Dessa forma, podemos ver que os alunos anseiam por uma mudança no ensino de física. Não é que eles não gostam a física, na maioria das vezes não gostam da forma como a física lhes é apresentada. O que reforçou a ideia de que inserir conceitos relacionados à FMC no ensino médio é importante, e para isso não

é necessária à exclusão da Física Clássica do currículo, mas sim é necessária uma reestruturação do currículo que consiga conciliar ambas.

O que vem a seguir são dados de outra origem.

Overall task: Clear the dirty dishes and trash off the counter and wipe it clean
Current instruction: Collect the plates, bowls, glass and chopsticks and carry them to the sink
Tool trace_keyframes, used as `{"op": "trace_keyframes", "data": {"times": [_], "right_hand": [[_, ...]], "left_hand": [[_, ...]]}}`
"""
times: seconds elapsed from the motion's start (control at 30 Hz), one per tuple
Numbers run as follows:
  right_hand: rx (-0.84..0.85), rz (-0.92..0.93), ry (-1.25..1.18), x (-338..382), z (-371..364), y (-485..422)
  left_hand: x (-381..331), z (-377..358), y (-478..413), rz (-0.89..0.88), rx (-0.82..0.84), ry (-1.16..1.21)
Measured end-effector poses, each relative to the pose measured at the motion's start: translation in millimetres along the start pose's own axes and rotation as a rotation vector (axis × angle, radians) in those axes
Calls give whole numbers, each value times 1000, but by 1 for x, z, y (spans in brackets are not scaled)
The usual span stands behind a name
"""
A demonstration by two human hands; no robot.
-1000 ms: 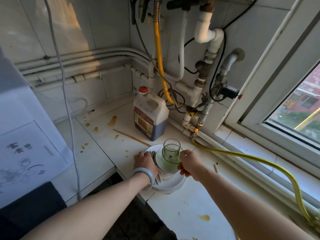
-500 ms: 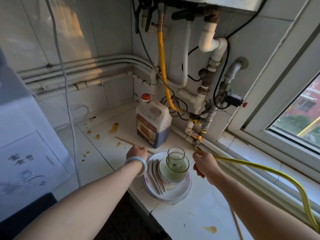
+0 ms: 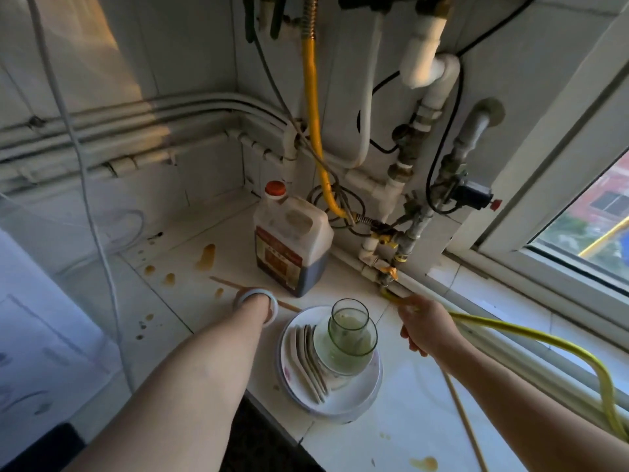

As respostas quanto à inserção de FMC nessas duas turmas foram positivas, mas obviamente não podem servir para julgar essa inserção em todas as escolas existentes e espalhadas pelo país, cada instituição tem sua própria realidade.

## Referências

TERRAZZAN, E. A. Perspectivas para a Inserção da Física Moderna na Escola Média. 1994. 241f. Tese (Doutorado em Educação) - Faculdade de Educação, Universidade de São Paulo, São Paulo.

OSTERMANN, F. Tópicos de Física Contemporânea em Escolas de Nível Médio e na Formação de Professores de Física . 1999. 433f. Tese (Doutorado em Ciências), Instituto de Física, Universidade Federal do Rio Grande do Sul, Porto Alegre.

REZENDE JR, M. F. Fenômenos e a Introdução de Física Moderna e Contemporânea no Ensino Médio . 2001. 180f. Dissertação (Mestrado em Educação) - Centro de Ciências da Educação, Universidade Federal de Santa Catarina, Florianópolis.

REZENDE JR, M. F. Física Moderna e Contemporânea no Ensino Médio: Formação ou Informação? 2005. Anais . 5ª Semana de Ensino, Pesquisa e Extensão. Universidade Federal de Santa Catarina, Florianópolis.

BAZZO, W. A. Ciência, Tecnologia e Sociedade: e o contexto da educação tecnológica. Florianópolis: Ed. da UFSC, 1998.